Lo que deben hacer ahora
El primer paso es calcular consumo energético anual de cada instalación, no sólo de la empresa completa. El criterio UPAC se aplica a instalaciones, por lo que una compañía con varias plantas debe revisar cada sitio.
El segundo paso es convertir todos los combustibles a una unidad comparable de barriles equivalentes de petróleo. Conuee considera combustibles sólidos, líquidos y gaseosos, además de biocombustibles, biomasa y residuos sólidos, utilizando factores de equivalencia oficiales.
El tercer paso es revisar si la organización cuenta con datos mensuales confiables de electricidad, gas natural, gas LP, diésel, combustóleo, carbón, vapor y otros energéticos relevantes. Sin medición, no habrá gestión. Sin línea base, no será posible demostrar ahorro.

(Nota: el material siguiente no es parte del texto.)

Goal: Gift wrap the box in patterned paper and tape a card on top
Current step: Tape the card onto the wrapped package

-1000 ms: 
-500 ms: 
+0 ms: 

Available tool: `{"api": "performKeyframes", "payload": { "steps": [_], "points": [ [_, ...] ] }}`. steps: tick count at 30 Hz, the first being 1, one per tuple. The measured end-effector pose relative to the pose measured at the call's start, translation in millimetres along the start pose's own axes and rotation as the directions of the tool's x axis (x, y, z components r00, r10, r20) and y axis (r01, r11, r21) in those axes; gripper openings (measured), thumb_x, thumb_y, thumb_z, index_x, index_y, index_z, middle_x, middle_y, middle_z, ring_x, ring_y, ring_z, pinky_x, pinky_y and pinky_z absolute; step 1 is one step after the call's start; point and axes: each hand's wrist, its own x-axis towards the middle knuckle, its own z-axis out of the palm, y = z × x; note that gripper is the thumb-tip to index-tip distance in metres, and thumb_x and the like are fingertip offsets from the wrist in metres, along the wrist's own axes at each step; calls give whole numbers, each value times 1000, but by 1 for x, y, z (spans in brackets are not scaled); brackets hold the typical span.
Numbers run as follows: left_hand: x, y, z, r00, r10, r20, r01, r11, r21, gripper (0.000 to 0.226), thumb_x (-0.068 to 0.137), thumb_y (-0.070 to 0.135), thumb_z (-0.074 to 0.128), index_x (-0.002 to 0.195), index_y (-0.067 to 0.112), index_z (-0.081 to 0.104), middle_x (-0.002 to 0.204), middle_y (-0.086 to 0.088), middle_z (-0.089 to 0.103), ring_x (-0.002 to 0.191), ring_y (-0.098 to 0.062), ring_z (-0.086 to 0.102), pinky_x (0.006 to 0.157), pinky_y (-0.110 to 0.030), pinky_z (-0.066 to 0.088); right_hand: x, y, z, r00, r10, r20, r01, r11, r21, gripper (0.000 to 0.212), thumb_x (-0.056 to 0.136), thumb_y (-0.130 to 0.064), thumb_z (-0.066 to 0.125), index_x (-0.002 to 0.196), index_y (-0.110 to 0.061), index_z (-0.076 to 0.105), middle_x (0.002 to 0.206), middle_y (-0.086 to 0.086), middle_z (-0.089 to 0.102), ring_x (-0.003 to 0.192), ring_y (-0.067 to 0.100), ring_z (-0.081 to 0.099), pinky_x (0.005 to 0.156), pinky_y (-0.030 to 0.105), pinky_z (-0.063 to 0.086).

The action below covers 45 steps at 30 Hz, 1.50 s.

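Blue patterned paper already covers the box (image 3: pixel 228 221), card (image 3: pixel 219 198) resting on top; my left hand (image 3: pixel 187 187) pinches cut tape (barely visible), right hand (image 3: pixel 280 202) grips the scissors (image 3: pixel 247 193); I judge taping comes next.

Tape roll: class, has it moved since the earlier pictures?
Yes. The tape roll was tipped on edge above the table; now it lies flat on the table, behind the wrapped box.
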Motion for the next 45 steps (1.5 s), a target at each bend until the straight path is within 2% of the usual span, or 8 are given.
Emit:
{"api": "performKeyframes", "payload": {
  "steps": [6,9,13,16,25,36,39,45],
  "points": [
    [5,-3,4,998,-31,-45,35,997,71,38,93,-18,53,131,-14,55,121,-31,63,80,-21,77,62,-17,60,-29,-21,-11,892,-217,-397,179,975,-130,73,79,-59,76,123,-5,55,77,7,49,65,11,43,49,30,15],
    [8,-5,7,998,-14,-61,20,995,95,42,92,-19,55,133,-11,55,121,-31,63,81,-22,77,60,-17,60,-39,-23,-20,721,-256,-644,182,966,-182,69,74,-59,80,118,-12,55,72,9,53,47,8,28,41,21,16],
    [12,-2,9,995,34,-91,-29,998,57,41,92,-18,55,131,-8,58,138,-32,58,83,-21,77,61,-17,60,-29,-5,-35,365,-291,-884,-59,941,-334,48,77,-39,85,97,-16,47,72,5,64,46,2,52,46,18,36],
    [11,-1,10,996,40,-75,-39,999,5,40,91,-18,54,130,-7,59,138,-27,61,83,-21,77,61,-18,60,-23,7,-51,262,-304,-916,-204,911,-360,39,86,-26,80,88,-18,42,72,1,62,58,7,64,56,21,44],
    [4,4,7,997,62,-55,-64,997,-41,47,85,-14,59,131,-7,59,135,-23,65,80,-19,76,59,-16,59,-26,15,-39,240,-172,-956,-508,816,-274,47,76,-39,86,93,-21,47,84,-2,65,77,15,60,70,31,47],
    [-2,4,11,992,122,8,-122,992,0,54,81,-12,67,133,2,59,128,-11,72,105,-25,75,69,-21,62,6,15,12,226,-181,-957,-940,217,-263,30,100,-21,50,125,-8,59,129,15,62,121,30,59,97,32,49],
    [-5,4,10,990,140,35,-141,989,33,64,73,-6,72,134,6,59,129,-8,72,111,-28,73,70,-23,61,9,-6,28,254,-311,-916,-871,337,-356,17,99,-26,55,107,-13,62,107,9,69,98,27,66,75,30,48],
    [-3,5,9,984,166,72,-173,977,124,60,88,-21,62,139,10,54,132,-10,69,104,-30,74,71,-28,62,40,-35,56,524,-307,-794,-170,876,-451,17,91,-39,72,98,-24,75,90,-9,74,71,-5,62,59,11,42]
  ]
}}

El cuarto paso es definir una estructura de gobernanza energética. La norma ISO 50001 no exige únicamente tecnología; requiere política, responsabilidades, objetivos, seguimiento, revisión directiva y mejora continua. Un sistema de gestión energético no debe ser propiedad exclusiva del área de sostenibilidad o mantenimiento. Debe llegar a decisiones de producción, inversión y compras.
La fecha clave
Conuee debe publicar las nuevas DACG antes de que concluya septiembre de 2026, conforme a los plazos del Reglamento de la Ley de Planeación y Transición Energética. La aplicación del nuevo umbral se proyecta para 2027, y la siguiente ventana anual de reporte y registro se contempla del 1 de marzo al 30 de junio de 2027.
La obligación está por definirse en detalle, pero la dirección es clara: México quiere que sus grandes consumidores conozcan, gestionen y reduzcan su intensidad energética. Para las empresas, el mejor momento para prepararse no será cuando llegue el requerimiento. Es ahora.
📌 Ficha del caso
- Régimen: Usuarios con Patrón de Alto Consumo de Energía, UPAC.

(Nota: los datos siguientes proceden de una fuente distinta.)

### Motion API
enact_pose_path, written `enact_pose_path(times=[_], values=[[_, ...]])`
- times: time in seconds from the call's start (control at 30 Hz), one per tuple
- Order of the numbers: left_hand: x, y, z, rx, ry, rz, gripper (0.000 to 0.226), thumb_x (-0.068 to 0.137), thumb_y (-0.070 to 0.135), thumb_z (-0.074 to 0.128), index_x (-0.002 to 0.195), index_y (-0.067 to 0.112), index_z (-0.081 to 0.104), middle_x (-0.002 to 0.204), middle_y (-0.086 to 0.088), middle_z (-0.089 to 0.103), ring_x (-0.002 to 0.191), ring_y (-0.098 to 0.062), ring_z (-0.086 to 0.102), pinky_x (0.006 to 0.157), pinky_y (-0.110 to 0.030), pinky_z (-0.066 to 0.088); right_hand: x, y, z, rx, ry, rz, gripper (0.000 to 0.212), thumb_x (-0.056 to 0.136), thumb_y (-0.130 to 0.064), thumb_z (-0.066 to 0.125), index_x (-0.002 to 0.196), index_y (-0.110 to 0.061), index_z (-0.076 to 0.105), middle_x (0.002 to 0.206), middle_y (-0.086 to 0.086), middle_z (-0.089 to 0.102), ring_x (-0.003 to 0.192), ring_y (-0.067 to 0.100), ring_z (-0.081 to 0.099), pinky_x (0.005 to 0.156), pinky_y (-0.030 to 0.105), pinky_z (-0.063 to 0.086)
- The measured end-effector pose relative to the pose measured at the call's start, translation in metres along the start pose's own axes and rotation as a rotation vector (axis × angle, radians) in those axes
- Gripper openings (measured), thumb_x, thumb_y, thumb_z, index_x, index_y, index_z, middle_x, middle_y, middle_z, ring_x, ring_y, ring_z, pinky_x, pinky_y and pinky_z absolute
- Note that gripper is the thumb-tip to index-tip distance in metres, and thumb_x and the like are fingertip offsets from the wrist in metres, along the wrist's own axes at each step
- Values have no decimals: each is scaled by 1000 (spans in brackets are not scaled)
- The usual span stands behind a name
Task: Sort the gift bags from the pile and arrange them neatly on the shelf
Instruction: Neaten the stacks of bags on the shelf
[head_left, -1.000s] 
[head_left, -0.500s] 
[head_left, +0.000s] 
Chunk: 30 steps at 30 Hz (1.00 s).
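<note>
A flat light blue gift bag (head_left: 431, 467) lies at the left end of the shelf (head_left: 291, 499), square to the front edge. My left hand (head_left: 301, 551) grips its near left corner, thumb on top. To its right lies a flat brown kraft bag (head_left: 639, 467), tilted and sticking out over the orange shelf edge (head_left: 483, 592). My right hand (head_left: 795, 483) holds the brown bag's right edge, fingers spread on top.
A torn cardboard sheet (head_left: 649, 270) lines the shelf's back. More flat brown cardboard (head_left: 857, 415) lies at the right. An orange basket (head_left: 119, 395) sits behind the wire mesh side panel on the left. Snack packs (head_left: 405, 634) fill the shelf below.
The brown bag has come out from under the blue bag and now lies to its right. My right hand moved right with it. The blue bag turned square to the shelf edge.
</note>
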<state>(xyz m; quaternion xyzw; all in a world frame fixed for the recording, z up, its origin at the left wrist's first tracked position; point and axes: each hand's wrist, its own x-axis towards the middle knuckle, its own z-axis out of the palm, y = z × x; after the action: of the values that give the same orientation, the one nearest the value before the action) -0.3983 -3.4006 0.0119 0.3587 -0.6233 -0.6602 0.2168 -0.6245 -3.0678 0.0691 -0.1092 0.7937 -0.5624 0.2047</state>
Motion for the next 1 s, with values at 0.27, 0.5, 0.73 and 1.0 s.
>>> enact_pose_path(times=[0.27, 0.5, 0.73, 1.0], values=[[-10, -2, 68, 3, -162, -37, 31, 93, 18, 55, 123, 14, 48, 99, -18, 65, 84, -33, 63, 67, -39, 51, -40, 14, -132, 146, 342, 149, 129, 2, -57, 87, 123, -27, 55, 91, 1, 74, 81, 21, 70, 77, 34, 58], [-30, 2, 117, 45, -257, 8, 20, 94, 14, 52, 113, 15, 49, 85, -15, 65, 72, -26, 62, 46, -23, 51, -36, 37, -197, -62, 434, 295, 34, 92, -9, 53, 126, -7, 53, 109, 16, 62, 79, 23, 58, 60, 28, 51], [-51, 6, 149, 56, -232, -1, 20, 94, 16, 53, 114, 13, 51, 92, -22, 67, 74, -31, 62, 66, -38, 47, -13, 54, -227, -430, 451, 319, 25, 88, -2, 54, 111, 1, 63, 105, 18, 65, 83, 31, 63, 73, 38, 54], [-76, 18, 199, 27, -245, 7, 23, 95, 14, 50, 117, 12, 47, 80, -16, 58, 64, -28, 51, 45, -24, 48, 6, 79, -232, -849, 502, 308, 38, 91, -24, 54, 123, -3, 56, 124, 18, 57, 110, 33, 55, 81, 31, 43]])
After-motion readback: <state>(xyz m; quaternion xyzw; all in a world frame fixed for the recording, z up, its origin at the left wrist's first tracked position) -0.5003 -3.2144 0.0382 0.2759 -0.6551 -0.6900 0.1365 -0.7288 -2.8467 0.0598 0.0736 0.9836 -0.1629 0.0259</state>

- Autoridad: Comisión Nacional para el Uso Eficiente de la Energía, Conuee.
- Criterio eléctrico vigente y proyectado: Consumo anual superior a 45 GWh por instalación.
- Criterio de combustibles vigente: Más de 100,000 barriles equivalentes de petróleo crudo al año, excluyendo transporte.
- Cambio propuesto para 2027: Reducción a más de 70,000 barriles equivalentes de petróleo al año.
- Nuevas obligaciones previstas: Registro, georreferenciación, Sistema de Gestión de la Energía con elementos de ISO 50001, reportes mensuales de consumo y producción, medidas de eficiencia y resultados económicos.
- Fecha esperada de publicación de DACG: A más tardar en septiembre de 2026.
- Ventana de registro proyectada: 1 de marzo al 30 de junio de 2027.
- Acción inmediata: Medir consumos por instalación, convertir combustibles a BEP, crear línea base mensual y asignar responsables de gestión energética.